Correlation Between GP Act and BRP
Can any of the company-specific risk be diversified away by investing in both GP Act and BRP at the same time? Although using a correlation coefficient on its own may not help to predict future stock returns, this module helps to understand the diversifiable risk of combining GP Act and BRP into the same portfolio, which is an essential part of the fundamental portfolio management process.
By analyzing existing cross correlation between GP Act III Acquisition and BRP Inc, you can compare the effects of market volatilities on GP Act and BRP and check how they will diversify away market risk if combined in the same portfolio for a given time horizon. You can also utilize pair trading strategies of matching a long position in GP Act with a short position of BRP. Check out your portfolio center. Please also check ongoing floating volatility patterns of GP Act and BRP.

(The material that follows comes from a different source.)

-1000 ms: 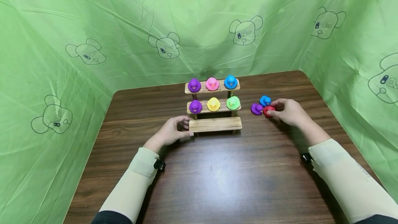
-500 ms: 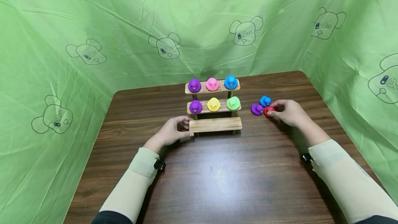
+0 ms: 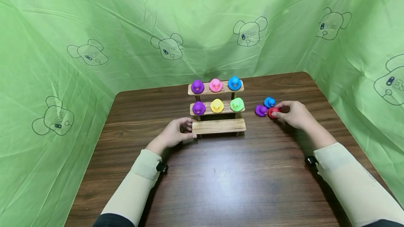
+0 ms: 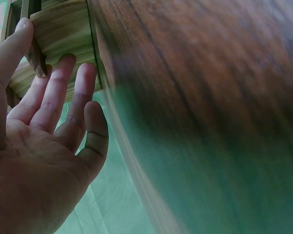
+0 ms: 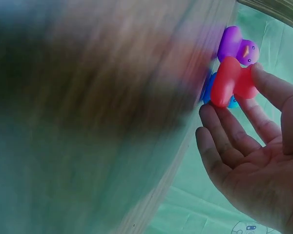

Diversification Opportunities for GP Act and BRP
Excellent diversification
The 3 months correlation between GPAT and BRP is -0.68. Overlapping area represents the amount of risk that can be diversified away by holding GP Act III Acquisition and BRP Inc in the same portfolio, assuming nothing else is changed. The correlation between historical prices or returns on BRP Inc and GP Act is a relative statistical measure of the degree to which these equity instruments tend to move together. The correlation coefficient measures the extent to which returns on GP Act III Acquisition are associated (or correlated) with BRP. Values of the correlation coefficient range from -1 to +1, where. The correlation of zero (0) is possible when the price movement of BRP Inc has no effect on the direction of GP Act i.e., GP Act and BRP go up and down completely randomly.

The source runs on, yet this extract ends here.